A system package manager is what almost all Linux distributions have (in the form of Debian's dpkg and its set of higher level tools, Fedora's RPM and its set of higher level tools, Arch's pacman, and so on). It manages everything installed by the distribution on the system, from the kernel all the way up to the programs that people run to get work done, but certainly including what we think of as system components like the core C library, basic POSIX utilities, and so on. In modern usage, all updates to the system are done by shipping new package versions, rather than by trying to ship 'patches' that consist of only a few changed files or programs.
(Some Linux distributions are moving some high level programs like Chrome to an application package manager.)
An application package manager doesn't manage the base operating system; instead it only installs, manages, and updates additional (and optional) software components. Sometimes these are actual applications, but at other times, especially historically, these were things like the extra-cost C compiler from your commercial Unix vendor. On Unix, files from these application packages were almost always installed outside of the core system areas like /usr/bin; instead they might go into /opt/<something> or /usr/local or various other things.
(Sometimes vendor software comes with its own internal application package manager, because the vendor wants to ship it in pieces and let you install only some of them while managing the result. And if you want to stretch things a bit, browsers have their own internal 'application package management' for addons.)
A system package manager can also be used for 'applications' and routinely is; many Linux systems provide undeniable applications like Firefox and LibreOffice through the system package manager (not all of them, though). This can include third party packages that put themselves in non-system places like /opt (on Unix) if they want to. I think this is most common on Linux systems, where there's no common dedicated application package manager that's widely used, so third parties wind up building their own packages for the system package manager (which is sure to be there).

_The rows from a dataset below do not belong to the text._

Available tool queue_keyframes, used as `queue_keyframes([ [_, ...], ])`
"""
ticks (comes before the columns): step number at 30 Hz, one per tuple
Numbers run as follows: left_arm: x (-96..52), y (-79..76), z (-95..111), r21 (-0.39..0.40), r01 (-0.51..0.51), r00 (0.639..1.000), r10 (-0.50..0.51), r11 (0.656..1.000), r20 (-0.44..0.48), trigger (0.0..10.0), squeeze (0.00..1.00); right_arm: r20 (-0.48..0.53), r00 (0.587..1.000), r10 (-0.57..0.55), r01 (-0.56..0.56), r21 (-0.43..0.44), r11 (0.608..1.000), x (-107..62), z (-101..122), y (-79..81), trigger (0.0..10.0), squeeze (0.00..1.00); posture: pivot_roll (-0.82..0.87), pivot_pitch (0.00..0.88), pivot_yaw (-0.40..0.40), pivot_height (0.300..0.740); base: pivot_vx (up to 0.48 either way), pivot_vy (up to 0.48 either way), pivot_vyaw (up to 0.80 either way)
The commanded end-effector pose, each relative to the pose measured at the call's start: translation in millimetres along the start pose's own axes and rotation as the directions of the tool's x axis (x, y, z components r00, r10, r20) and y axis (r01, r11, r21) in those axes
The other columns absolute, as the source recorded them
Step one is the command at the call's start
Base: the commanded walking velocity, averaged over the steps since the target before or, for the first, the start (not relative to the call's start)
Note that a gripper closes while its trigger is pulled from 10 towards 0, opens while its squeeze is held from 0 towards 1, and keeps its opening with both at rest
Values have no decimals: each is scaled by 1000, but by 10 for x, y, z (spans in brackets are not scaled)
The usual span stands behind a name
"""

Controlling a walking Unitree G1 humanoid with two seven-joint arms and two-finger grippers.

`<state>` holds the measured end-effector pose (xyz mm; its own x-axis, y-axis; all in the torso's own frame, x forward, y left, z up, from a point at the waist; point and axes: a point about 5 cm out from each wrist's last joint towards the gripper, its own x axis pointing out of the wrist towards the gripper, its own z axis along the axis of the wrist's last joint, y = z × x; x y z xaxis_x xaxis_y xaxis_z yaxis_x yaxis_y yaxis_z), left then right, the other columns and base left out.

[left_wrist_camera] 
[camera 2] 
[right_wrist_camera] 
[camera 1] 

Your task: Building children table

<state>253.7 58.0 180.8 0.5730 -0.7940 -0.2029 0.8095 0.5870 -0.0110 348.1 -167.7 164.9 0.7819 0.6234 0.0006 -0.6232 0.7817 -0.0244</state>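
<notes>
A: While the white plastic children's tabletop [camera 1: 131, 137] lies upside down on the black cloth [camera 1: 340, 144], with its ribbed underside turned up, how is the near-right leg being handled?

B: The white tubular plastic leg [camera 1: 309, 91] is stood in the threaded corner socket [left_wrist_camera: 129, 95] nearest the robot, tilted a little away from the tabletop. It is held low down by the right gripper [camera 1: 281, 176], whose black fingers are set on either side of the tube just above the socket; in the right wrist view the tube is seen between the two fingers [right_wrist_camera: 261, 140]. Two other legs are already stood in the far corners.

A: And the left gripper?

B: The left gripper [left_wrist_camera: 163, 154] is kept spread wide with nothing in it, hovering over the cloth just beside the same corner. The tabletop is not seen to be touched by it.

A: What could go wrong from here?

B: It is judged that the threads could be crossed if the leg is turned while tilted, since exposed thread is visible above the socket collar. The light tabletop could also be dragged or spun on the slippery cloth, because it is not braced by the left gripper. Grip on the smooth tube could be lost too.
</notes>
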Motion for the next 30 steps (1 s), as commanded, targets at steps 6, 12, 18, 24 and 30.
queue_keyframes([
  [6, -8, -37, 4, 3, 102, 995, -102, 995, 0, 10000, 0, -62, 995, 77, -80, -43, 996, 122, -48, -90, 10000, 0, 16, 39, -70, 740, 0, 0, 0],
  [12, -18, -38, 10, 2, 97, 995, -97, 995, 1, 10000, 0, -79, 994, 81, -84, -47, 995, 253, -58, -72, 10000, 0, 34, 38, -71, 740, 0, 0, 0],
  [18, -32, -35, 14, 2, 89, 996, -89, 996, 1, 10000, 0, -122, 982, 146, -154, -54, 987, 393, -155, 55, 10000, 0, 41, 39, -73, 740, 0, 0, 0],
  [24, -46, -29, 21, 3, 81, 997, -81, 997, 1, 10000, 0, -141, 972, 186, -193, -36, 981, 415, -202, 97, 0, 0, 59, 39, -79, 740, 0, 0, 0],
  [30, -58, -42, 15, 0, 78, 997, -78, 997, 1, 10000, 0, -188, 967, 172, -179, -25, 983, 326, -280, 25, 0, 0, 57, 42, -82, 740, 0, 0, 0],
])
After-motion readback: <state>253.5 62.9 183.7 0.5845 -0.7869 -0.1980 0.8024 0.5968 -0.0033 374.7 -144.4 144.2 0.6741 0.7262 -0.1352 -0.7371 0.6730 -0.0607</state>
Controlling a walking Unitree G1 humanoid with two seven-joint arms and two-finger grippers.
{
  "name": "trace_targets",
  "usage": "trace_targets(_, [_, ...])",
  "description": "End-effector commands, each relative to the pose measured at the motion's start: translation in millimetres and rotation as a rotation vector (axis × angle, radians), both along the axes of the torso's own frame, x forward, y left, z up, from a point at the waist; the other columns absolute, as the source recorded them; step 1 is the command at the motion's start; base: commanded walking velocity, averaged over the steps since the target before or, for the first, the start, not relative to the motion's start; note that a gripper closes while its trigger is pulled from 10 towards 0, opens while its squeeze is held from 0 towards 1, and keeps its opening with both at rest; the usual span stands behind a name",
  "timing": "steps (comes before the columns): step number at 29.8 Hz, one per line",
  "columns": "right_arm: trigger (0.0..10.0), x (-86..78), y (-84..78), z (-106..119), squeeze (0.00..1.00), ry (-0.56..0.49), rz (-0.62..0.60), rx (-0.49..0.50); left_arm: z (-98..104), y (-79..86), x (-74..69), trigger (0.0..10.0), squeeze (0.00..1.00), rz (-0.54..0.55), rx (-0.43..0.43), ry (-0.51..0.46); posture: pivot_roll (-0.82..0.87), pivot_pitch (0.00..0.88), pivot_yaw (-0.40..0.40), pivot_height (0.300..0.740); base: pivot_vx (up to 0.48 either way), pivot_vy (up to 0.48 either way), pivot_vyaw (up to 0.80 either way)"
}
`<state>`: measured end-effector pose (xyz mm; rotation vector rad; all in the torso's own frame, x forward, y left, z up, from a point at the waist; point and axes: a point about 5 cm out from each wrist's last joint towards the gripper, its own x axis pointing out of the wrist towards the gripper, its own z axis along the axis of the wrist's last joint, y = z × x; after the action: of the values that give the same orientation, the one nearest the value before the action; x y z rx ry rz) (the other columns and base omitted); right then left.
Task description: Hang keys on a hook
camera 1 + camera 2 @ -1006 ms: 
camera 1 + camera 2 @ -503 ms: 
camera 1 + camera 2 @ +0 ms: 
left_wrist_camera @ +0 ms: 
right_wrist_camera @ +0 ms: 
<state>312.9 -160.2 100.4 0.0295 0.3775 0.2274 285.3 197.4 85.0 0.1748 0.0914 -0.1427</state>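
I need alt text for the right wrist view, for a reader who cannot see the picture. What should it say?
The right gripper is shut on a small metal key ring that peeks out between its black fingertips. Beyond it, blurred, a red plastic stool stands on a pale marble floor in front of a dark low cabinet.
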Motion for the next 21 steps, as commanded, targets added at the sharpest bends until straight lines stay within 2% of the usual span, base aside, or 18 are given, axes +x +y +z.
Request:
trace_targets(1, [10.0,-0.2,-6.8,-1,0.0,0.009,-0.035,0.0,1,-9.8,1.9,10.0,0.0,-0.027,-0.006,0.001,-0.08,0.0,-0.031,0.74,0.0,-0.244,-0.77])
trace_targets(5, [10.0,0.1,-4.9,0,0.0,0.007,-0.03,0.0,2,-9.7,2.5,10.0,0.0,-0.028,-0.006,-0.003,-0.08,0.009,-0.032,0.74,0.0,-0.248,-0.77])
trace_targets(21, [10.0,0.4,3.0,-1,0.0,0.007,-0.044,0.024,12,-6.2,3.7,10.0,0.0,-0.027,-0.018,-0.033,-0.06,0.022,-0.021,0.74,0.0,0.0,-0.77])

For relatively obvious reasons, it's very hard to have multiple system package managers in use on the same system at once; they wind up fighting over who owns what and who changes what in the operating system. It's relatively straightforward to have multiple application package managers in use at once, provided that they keep to their own area so that they aren't overwriting each other.
For the most part, the *BSDs have taken a base system plus application manager approach, with things like their 'ports' system being their application manager. Where people use third party program managers, including pkgsrc on multiple Unixes, Homebrew on macOS, and so on, these are almost always application managers that don't try to also take over and manage the core ('base') operating system programs, libraries, and so on.
(As a result, the *BSDs ship system updates as 'patches', not as new packages, cf OpenBSD's syspatch. I've heard some rumblings that FreeBSD may be working to change this.)
I believe that Microsoft Windows has some degree of system package management, in that it has components that you might or might not install and that can be updated or restored independently, but I don't have much exposure to the Windows world. I will let macOS people speak up in the comments about how that system operates (as people using macOS experience, not as how it's developed; as developed there are a bunch of different parts to macOS, as one can see from the various open source repositories that Apple publishes).
PS: The Linux flatpak movement is mostly or entirely an application manager, and so usually separate from the system package manager (Snap is the same thing but I ignore Canonical's not-invented-here pet projects as much as possible). You can also see containers as an extremely overweight application 'package' delivery model.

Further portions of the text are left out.